## BRIEF
Could you reproduce, word for word, everything below from the line containing "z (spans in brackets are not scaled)" down to the line containing "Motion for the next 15", with both of those lines included and no others?

## EXCERPTED RECORDS
------------------------------------
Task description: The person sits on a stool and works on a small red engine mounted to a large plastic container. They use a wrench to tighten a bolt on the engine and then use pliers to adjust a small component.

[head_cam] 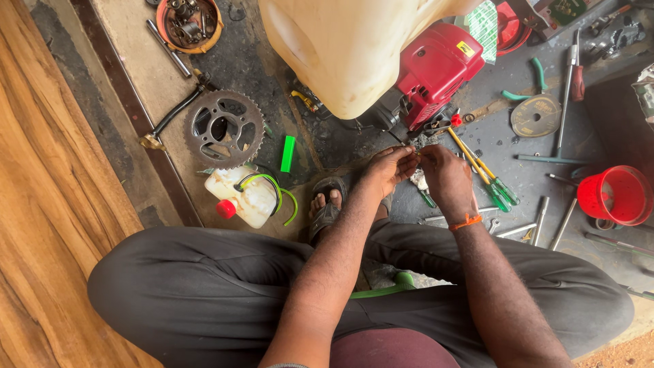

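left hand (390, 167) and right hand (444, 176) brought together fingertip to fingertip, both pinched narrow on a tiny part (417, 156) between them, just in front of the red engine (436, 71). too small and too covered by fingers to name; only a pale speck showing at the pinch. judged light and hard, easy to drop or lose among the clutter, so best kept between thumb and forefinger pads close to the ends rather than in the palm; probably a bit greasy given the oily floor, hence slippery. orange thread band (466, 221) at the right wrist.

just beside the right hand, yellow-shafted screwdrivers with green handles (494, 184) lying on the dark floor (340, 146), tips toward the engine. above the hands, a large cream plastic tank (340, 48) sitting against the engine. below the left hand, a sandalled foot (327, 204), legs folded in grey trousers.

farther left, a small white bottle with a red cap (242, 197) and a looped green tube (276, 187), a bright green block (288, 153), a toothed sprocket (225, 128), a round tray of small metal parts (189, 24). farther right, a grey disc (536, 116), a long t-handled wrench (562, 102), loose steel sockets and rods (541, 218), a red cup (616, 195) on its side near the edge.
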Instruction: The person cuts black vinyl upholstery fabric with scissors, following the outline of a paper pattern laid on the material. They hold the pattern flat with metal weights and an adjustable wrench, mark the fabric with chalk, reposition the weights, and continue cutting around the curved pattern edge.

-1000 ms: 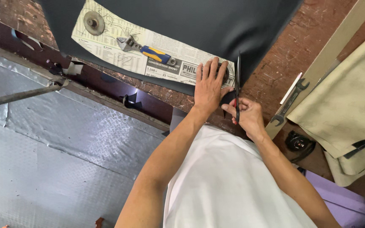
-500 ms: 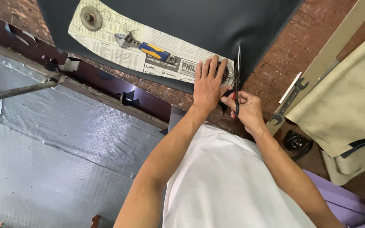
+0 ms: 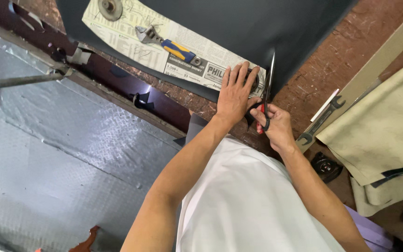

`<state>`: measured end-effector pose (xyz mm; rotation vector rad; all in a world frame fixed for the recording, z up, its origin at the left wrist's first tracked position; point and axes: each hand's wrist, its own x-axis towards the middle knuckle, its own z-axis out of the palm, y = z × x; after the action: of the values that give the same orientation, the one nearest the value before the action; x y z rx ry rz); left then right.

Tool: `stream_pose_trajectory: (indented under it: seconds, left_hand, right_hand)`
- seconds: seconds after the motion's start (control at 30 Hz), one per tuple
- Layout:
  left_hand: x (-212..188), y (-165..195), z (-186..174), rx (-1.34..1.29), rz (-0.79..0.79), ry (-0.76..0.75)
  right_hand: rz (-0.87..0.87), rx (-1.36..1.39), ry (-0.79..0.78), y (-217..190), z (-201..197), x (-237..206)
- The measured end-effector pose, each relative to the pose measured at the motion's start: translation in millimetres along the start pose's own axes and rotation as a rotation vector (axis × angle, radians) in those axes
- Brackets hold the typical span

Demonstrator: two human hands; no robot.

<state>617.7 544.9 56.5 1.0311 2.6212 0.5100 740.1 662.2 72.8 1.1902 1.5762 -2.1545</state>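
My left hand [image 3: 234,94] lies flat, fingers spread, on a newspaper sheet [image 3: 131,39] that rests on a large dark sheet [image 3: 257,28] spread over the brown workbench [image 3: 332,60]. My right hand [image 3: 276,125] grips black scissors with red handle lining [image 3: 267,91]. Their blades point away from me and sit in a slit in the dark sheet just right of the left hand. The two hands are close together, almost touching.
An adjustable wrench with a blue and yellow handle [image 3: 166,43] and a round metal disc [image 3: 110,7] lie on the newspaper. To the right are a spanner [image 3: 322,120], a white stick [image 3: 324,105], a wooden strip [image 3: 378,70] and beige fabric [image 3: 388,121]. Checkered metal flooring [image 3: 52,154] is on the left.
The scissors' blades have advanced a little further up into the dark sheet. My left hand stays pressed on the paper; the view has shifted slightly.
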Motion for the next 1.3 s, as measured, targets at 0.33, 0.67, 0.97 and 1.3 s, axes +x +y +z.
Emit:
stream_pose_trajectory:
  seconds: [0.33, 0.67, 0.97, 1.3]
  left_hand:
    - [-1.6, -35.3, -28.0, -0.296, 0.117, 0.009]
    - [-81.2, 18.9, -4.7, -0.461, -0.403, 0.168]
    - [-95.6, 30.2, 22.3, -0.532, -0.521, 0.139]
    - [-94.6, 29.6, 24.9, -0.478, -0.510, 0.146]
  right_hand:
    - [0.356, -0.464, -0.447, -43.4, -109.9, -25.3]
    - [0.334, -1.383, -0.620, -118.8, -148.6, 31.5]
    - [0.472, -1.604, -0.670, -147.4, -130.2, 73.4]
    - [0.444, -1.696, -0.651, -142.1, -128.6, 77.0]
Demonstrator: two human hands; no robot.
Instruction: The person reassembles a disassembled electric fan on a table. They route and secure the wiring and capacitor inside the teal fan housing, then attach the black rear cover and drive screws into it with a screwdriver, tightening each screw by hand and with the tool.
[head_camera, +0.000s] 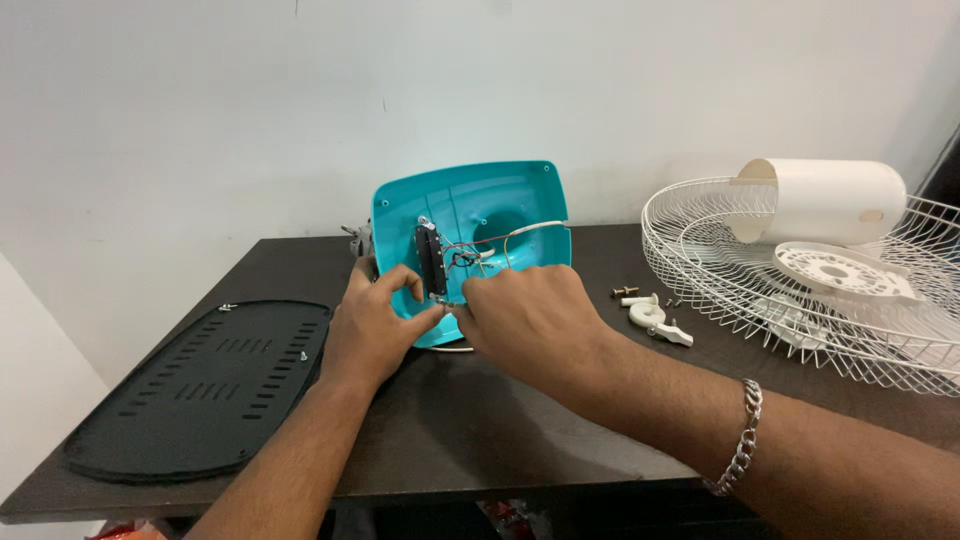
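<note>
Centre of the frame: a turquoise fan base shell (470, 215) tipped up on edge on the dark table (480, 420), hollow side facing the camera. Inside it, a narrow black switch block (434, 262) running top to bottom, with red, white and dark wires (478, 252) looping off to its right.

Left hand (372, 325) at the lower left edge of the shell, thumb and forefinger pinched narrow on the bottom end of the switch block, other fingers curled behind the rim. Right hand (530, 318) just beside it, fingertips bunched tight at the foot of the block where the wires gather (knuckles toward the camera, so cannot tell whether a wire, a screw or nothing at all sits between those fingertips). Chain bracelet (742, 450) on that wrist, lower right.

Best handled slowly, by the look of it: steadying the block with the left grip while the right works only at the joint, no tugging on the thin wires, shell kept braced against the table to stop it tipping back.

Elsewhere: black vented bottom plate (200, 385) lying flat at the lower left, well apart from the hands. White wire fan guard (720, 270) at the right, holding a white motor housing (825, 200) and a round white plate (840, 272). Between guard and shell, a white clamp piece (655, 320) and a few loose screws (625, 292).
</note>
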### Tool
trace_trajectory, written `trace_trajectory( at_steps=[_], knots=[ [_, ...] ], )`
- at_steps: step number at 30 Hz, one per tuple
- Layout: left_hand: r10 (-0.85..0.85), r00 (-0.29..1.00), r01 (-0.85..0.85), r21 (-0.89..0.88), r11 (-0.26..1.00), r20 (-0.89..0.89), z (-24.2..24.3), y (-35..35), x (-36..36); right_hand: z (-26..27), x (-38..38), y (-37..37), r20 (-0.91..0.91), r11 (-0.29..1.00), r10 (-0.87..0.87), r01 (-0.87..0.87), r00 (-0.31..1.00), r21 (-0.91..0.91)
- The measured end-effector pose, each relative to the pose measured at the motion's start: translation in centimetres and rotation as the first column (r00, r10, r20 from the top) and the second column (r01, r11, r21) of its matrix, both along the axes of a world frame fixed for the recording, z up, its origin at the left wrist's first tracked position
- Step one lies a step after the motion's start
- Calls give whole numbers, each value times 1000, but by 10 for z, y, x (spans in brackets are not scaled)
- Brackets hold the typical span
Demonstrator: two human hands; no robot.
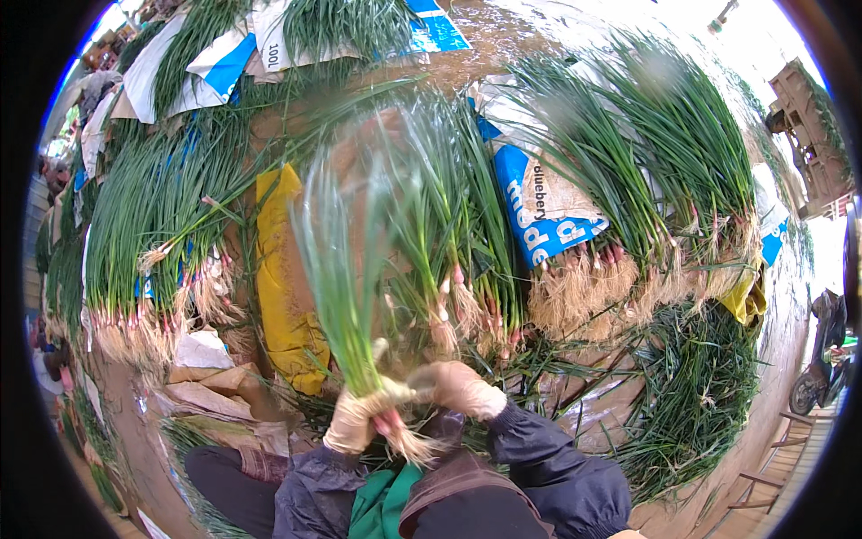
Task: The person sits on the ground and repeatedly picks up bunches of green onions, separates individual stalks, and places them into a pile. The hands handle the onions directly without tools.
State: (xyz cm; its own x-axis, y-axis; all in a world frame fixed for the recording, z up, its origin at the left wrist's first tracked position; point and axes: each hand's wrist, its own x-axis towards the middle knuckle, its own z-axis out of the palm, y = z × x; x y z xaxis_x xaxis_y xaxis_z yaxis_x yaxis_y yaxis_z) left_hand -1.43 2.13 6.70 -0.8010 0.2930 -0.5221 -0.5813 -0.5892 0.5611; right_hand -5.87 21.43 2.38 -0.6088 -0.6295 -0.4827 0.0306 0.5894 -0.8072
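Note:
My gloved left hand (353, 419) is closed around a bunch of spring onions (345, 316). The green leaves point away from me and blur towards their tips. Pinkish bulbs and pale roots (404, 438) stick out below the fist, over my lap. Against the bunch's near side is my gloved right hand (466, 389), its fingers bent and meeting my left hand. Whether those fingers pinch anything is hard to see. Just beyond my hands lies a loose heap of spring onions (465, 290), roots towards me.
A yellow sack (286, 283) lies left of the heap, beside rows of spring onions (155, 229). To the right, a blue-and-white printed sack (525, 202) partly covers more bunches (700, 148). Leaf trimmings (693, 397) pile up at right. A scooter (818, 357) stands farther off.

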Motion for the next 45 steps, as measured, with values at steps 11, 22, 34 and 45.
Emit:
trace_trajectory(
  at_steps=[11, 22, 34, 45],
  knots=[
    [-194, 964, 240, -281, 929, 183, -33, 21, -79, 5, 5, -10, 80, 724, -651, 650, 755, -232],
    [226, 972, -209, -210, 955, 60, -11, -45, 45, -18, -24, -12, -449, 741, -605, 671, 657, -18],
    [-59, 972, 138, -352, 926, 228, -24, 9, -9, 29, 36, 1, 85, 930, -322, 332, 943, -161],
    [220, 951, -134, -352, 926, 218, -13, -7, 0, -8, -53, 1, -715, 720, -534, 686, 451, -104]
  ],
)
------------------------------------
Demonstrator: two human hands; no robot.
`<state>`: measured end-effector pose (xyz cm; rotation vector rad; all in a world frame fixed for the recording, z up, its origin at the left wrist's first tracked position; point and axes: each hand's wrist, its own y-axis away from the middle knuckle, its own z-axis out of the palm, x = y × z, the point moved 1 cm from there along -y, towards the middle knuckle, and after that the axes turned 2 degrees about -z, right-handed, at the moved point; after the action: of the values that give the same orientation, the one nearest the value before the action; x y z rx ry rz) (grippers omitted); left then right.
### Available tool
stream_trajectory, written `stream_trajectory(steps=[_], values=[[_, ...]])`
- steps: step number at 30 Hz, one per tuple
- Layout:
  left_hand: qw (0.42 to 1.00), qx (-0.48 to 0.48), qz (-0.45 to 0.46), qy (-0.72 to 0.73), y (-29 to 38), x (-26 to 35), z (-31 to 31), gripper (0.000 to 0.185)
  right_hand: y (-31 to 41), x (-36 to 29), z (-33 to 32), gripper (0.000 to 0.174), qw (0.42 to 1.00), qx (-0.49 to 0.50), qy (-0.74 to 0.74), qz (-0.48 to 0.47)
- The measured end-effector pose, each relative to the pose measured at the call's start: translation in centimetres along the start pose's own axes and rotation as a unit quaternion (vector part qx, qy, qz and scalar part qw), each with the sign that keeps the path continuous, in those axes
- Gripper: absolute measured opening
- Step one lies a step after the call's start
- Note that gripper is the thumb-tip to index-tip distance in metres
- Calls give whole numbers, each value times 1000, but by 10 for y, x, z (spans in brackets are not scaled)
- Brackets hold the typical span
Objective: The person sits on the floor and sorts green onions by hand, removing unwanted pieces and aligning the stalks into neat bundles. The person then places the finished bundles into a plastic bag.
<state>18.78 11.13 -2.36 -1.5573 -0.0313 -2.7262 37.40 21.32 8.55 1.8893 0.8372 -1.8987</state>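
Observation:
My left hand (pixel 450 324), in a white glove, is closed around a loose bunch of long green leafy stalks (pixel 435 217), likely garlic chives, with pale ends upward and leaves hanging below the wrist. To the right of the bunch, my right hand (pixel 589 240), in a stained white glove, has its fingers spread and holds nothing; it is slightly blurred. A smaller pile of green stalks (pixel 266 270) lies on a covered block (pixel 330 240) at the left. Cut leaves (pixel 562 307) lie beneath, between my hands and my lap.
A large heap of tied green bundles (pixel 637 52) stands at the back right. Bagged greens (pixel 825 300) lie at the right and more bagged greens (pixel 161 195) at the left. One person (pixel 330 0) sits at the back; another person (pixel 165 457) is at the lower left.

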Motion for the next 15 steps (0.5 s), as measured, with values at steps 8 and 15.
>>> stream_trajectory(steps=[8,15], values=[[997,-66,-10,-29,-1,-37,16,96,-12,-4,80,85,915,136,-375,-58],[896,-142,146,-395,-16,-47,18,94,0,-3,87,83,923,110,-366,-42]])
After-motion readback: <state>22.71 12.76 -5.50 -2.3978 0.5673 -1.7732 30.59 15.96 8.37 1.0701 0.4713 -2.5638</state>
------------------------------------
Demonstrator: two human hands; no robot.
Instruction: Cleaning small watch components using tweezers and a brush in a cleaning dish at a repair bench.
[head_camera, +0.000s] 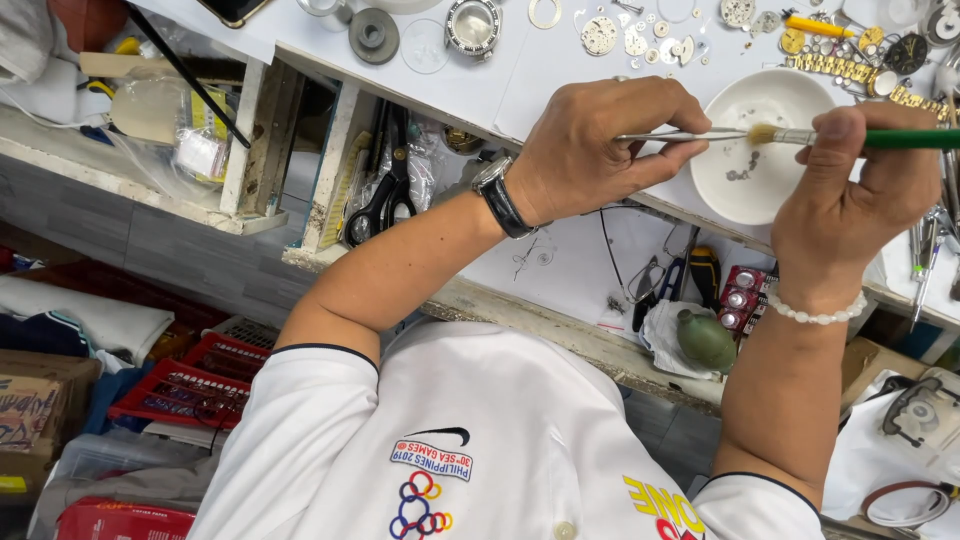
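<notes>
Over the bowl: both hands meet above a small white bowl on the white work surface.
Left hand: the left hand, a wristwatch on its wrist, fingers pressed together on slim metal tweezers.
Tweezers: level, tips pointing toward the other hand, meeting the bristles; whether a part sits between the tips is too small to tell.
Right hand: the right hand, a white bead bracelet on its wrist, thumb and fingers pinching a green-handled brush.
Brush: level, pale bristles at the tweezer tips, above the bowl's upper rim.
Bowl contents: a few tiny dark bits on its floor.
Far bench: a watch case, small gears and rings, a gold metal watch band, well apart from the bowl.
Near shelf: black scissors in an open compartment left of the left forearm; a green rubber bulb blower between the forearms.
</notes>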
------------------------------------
## SOLUTION BELOW
- Calls give whole numbers, each value times 1000, but by 10 for y, x, z (spans in brackets are not scaled)
- Brackets hold the typical span
Objective: The person sits on the floor and sorts green onions by hand, removing unwanted pieces and aligning the stalks into neat bundles. The person then places the finished bundles into a plastic bag.
<state>18.78 11.13 -2.36 -1.5573 -0.0313 -2.7262 37.40 21.32 8.55 1.8893 0.8372 -1.8987</state>
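Observation:
My left hand (pixel 450 324), in a white glove, is closed around a loose bunch of long green leafy stalks (pixel 435 217), likely garlic chives, with pale ends upward and leaves hanging below the wrist. To the right of the bunch, my right hand (pixel 589 240), in a stained white glove, has its fingers spread and holds nothing; it is slightly blurred. A smaller pile of green stalks (pixel 266 270) lies on a covered block (pixel 330 240) at the left. Cut leaves (pixel 562 307) lie beneath, between my hands and my lap.
A large heap of tied green bundles (pixel 637 52) stands at the back right. Bagged greens (pixel 825 300) lie at the right and more bagged greens (pixel 161 195) at the left. One person (pixel 330 0) sits at the back; another person (pixel 165 457) is at the lower left.
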
Motion for the next 15 steps (0.5 s), as measured, with values at steps 8 and 15.

This exercise is finished.